Anglesea leek orchid

Scientific classification
- Kingdom: Plantae
- Clade: Tracheophytes
- Clade: Angiosperms
- Clade: Monocots
- Order: Asparagales
- Family: Orchidaceae
- Subfamily: Orchidoideae
- Tribe: Diurideae
- Subtribe: Prasophyllinae
- Genus: Prasophyllum
- Species: P. barnettii
- Binomial name: Prasophyllum barnettii D.L.Jones & D.T.Rouse

= Prasophyllum barnettii =

- Authority: D.L.Jones & D.T.Rouse

Species of orchid

Prasophyllum barnettii, commonly known as the Anglesea leek orchid, is a species of orchid endemic to Victoria.
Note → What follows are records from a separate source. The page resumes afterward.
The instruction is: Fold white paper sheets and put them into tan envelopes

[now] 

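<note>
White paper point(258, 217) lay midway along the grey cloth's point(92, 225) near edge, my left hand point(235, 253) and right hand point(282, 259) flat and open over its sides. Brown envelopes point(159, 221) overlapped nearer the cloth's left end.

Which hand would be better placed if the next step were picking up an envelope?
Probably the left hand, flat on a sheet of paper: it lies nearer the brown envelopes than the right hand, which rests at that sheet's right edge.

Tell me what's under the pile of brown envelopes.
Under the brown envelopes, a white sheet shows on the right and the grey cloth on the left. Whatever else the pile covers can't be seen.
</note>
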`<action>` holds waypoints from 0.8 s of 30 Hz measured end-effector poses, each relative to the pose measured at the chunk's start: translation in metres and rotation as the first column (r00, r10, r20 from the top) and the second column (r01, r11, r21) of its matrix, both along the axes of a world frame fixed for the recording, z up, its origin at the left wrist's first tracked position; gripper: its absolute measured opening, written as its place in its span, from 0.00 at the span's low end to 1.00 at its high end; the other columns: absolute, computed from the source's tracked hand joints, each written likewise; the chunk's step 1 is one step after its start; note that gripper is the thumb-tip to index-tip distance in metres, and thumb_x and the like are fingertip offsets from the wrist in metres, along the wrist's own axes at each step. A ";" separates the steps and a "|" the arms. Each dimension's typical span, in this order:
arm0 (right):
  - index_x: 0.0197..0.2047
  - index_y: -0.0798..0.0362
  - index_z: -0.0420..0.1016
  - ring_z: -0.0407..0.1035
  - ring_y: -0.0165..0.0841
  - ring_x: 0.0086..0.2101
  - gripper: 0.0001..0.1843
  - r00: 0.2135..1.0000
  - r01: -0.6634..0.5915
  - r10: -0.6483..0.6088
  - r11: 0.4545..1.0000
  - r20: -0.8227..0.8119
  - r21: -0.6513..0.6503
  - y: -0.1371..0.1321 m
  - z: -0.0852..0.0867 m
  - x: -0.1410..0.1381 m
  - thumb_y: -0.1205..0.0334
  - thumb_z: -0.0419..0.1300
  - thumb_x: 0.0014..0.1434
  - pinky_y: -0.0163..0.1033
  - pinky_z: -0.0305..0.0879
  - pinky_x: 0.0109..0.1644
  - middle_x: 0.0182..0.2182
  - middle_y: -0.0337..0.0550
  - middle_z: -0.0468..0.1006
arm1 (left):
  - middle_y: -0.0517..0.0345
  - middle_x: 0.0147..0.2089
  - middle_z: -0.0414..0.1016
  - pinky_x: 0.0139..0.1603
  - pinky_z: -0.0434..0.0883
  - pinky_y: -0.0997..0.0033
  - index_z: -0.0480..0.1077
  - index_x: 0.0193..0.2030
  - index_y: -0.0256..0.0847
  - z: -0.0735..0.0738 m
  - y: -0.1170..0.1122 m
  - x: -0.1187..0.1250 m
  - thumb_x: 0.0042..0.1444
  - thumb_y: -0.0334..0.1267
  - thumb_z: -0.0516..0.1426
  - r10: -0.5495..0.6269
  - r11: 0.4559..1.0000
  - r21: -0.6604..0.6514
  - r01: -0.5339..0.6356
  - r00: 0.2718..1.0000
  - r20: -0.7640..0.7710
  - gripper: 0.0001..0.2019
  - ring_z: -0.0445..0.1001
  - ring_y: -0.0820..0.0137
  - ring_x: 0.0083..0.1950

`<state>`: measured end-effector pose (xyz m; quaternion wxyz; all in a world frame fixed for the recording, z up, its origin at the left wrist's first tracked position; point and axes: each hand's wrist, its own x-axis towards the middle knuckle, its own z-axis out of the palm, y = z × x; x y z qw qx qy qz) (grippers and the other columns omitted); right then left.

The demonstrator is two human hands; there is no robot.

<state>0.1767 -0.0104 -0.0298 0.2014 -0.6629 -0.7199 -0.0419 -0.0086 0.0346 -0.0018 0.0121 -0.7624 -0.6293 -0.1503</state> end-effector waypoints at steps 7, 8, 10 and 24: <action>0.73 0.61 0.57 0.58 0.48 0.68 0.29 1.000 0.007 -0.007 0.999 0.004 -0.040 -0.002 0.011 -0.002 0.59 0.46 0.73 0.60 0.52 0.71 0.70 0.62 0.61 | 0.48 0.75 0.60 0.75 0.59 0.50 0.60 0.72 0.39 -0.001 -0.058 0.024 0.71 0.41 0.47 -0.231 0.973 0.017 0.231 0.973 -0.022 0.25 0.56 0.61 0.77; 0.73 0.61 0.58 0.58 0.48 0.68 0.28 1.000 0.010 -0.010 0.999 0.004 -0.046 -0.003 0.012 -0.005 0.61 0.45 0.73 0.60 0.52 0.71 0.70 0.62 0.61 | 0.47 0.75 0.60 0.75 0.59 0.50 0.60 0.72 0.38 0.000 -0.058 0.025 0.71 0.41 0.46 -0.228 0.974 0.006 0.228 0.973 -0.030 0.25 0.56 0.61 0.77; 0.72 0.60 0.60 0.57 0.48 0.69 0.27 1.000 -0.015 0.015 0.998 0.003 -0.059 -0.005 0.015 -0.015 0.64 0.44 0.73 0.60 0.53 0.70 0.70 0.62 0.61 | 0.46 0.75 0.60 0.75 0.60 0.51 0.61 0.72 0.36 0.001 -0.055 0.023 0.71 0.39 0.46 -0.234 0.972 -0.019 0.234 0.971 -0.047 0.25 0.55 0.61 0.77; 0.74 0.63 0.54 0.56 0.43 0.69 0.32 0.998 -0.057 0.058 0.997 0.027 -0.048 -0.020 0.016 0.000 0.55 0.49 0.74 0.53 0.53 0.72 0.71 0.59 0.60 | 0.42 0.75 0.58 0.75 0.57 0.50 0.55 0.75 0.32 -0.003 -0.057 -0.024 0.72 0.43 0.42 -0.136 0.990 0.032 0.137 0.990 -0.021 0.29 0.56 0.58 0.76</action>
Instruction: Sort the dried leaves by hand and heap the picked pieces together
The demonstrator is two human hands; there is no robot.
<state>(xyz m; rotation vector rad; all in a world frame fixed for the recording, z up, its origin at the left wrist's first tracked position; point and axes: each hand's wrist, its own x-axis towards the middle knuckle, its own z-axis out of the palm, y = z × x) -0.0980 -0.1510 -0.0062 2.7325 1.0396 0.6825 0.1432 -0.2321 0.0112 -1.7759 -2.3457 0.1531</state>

It has a single tubular leaf and between twelve and thirty scented yellowish, reddish or brownish flowers and is only known from a small area in the south of the state.

==Description==
Prasophyllum barnettii is a terrestrial, perennial, deciduous, herb with an underground tuber and a single tube-shaped leaf up to 120 mm long and 2-3 mm wide at the base. Between twelve and thirty scented yellowish, reddish or brownish flowers are arranged along a thin flowering spike 70-120 mm long reaching to a height of 200-350 mm. As with others in the genus, the flowers are inverted so that the labellum is above the column rather than below it. The dorsal sepal is egg-shaped to lance-shaped, 7-10 mm long. The lateral sepals are a similar size and shape to the dorsal sepal and are sometimes joined to each other near their bases. The petals are linear in shape and about 6-8 mm long. The labellum is reddish or white, 6-8 mm long, turns upwards at about 90° and has slightly wavy edges. Flowering occurs from October to December.

==Taxonomy and naming==
Prasophyllum barnettii was first formally described in 2006 by David Jones and Dean Rouse from a specimen collected near Anglesea and the description was published in Australian Orchid Research. The specific epithet (barnettii) honours the Australian naturalist Paul Barnett (1927-1996).

==Distribution and habitat==
This leek orchid grows with grasses or shrubs in forest in the Otway Ranges and coastal areas between Anglesea and Princetown.